**What to work on**.
Below is a block of entries; repeat exactly the lines starting at the line that contains "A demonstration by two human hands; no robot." and ending at the line that contains "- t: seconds", both included.

**Data under study**.
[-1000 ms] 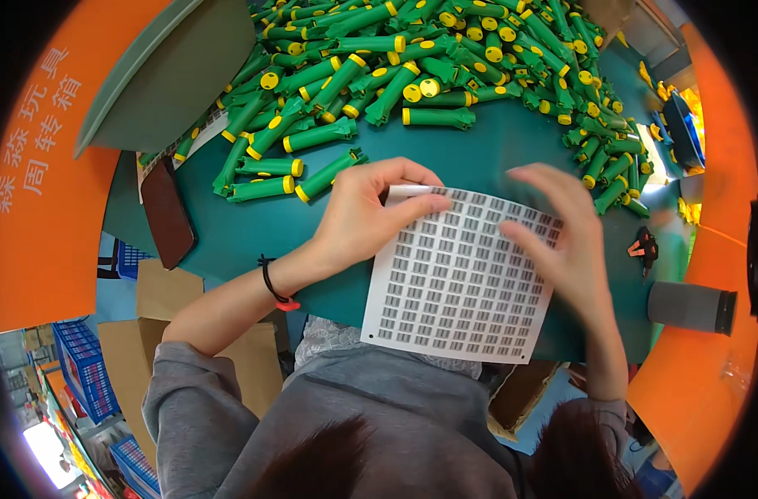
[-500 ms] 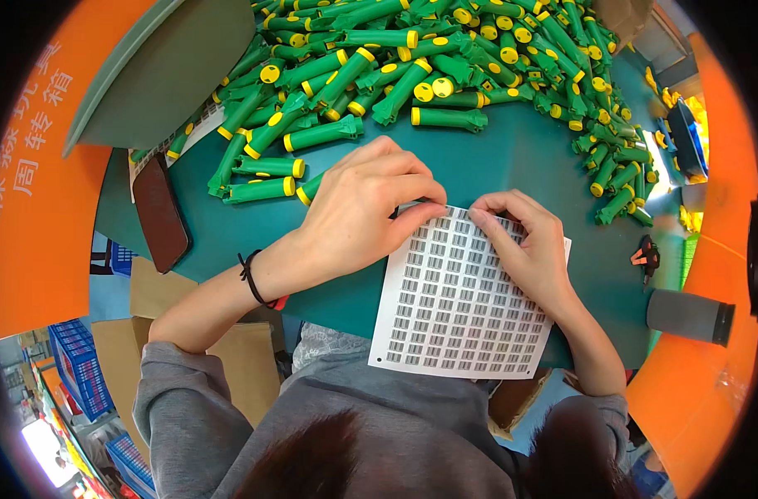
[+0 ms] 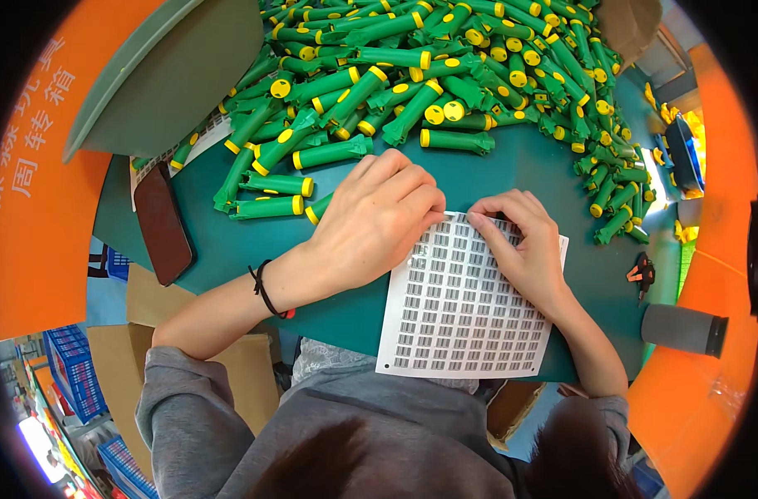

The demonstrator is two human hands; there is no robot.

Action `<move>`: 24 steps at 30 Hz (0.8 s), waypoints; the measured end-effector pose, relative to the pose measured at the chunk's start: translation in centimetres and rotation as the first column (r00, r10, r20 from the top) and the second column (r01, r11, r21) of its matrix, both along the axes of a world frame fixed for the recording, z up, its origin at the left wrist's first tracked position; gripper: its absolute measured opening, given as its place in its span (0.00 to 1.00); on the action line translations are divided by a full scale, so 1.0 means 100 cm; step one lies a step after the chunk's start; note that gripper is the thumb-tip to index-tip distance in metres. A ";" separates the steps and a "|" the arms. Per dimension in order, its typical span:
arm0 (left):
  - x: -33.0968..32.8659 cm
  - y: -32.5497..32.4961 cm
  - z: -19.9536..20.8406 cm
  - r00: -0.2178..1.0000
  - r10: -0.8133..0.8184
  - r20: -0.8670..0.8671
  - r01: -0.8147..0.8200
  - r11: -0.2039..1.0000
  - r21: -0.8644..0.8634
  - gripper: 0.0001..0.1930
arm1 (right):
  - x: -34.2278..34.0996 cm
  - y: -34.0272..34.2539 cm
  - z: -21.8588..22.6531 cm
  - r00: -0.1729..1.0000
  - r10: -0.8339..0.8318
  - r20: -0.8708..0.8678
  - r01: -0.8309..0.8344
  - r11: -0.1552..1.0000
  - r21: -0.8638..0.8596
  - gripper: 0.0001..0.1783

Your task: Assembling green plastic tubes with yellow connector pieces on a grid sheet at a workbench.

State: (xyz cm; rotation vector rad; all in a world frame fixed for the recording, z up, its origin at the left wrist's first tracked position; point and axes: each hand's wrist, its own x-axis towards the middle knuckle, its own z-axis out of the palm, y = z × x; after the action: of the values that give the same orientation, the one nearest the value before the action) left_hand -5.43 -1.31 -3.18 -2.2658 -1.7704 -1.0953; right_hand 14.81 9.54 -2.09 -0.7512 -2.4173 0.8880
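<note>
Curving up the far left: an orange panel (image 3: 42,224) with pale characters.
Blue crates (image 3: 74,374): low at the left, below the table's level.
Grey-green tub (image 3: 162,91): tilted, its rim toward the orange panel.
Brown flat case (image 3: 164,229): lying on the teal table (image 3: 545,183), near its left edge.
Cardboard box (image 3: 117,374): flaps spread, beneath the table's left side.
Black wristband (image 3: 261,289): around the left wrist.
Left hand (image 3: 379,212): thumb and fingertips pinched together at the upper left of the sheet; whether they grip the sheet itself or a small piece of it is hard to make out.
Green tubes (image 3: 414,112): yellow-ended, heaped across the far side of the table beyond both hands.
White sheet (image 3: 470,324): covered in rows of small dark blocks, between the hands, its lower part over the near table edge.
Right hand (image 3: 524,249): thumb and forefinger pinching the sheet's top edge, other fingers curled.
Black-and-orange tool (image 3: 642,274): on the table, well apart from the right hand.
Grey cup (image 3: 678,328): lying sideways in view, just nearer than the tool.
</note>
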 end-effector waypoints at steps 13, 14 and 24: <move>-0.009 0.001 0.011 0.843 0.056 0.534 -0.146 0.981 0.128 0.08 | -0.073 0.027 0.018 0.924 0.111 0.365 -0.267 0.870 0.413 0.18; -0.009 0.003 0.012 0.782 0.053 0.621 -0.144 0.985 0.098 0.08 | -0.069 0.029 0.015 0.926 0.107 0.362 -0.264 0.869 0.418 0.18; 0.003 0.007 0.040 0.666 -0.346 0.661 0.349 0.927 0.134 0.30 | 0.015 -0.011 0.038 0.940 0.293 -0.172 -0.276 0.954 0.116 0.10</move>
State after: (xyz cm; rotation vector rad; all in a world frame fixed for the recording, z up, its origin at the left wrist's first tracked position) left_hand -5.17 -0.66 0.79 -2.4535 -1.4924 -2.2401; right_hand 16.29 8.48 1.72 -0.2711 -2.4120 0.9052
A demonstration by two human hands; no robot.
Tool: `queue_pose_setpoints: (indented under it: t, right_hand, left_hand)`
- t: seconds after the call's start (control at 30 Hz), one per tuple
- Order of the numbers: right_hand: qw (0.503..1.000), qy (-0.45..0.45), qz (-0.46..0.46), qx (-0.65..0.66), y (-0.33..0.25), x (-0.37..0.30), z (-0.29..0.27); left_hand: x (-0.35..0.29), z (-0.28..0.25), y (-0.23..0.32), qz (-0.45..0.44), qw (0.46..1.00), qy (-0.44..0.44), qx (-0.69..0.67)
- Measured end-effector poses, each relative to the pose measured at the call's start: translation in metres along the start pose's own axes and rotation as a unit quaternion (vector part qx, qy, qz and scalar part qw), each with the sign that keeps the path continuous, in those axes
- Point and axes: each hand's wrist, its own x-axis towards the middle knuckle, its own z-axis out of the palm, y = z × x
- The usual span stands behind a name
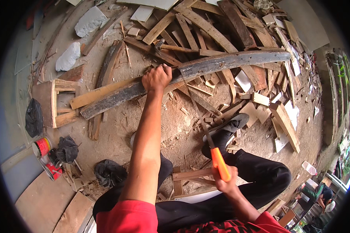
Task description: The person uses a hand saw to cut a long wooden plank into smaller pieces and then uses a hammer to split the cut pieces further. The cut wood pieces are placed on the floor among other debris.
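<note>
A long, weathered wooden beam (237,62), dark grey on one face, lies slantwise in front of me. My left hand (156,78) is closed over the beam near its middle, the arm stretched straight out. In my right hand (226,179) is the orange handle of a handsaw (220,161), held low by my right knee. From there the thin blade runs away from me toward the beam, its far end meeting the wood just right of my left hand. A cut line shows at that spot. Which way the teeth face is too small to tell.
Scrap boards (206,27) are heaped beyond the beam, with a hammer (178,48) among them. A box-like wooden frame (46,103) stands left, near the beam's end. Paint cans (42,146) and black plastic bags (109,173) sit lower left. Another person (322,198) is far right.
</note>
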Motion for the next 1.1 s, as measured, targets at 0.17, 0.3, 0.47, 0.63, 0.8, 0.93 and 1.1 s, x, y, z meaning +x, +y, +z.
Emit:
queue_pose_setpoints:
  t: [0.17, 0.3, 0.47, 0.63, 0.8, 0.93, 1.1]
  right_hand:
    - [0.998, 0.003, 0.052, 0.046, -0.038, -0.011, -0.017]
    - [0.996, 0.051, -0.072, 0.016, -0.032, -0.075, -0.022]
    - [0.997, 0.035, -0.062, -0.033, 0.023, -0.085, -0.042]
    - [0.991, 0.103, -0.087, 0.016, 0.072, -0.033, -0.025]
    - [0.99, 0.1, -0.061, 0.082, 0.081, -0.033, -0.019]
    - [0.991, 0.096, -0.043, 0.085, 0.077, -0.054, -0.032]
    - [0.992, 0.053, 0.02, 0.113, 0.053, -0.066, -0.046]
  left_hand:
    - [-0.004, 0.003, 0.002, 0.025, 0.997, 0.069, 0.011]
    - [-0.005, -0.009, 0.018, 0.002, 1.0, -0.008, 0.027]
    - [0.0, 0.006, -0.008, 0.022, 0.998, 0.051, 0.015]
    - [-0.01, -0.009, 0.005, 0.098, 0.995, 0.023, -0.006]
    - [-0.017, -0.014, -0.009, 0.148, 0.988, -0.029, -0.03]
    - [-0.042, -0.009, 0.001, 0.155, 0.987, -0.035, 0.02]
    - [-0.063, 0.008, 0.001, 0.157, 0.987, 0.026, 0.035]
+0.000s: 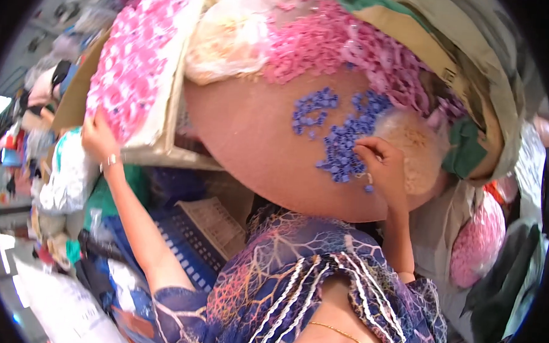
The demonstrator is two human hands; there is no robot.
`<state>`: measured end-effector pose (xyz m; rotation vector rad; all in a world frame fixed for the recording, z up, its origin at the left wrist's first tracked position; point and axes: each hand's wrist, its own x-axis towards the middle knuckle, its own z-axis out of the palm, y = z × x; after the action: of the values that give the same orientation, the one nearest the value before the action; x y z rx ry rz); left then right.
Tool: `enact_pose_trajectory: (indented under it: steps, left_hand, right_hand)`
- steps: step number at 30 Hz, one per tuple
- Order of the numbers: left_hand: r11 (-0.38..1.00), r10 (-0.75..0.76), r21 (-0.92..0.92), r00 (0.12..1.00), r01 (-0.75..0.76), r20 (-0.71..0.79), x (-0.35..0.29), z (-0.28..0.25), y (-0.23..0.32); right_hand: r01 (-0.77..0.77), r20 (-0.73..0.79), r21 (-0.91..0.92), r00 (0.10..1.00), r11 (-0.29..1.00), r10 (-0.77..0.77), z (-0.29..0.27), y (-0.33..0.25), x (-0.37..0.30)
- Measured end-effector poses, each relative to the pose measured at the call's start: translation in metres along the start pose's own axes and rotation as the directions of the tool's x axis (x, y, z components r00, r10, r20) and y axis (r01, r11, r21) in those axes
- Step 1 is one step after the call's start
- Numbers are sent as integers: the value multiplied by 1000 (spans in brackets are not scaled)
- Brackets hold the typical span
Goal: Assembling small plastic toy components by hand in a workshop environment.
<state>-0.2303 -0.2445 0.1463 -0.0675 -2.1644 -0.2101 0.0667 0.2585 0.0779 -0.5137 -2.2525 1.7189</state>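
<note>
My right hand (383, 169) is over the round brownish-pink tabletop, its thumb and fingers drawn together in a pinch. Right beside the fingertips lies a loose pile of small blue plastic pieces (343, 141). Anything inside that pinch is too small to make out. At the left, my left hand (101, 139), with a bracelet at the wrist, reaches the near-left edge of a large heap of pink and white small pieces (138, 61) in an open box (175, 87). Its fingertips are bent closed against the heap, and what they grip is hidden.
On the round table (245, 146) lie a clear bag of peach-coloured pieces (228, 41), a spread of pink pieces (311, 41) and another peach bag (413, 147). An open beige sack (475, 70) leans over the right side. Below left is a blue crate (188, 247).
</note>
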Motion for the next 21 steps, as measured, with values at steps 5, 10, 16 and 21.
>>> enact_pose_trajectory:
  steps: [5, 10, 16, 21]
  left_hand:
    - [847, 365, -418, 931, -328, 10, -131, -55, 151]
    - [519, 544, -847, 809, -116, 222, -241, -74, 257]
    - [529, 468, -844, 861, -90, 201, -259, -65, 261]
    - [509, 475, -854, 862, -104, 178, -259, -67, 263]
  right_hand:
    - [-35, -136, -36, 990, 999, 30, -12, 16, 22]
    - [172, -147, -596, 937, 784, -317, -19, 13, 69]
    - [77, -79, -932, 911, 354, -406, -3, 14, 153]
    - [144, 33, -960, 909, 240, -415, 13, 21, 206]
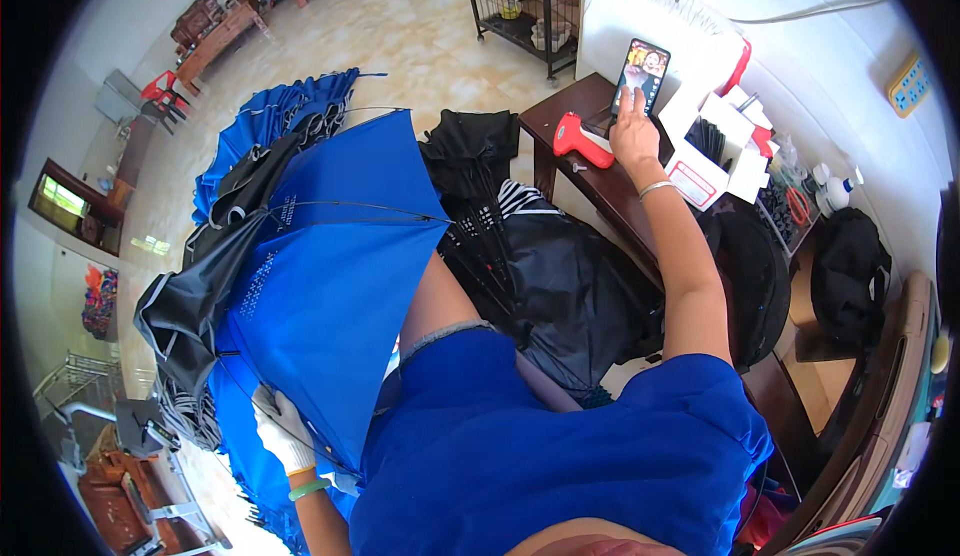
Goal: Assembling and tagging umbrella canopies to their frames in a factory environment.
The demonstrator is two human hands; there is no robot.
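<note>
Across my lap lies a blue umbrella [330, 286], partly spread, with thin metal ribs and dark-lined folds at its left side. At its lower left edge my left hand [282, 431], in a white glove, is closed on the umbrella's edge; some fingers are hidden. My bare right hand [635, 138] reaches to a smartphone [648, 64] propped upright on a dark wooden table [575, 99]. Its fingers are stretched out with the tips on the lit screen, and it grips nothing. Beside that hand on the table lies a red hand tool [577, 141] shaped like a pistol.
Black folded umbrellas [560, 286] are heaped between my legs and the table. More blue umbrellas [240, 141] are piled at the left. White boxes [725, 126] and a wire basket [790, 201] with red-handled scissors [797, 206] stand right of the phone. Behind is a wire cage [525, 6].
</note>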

**Task solution**.
A demonstration by two human hands; no robot.
Tool: `queue_pose_setpoints: (indented under it: t, right_hand, left_hand)`
- t: seconds after the call's start (control at 30 Hz), one per tuple

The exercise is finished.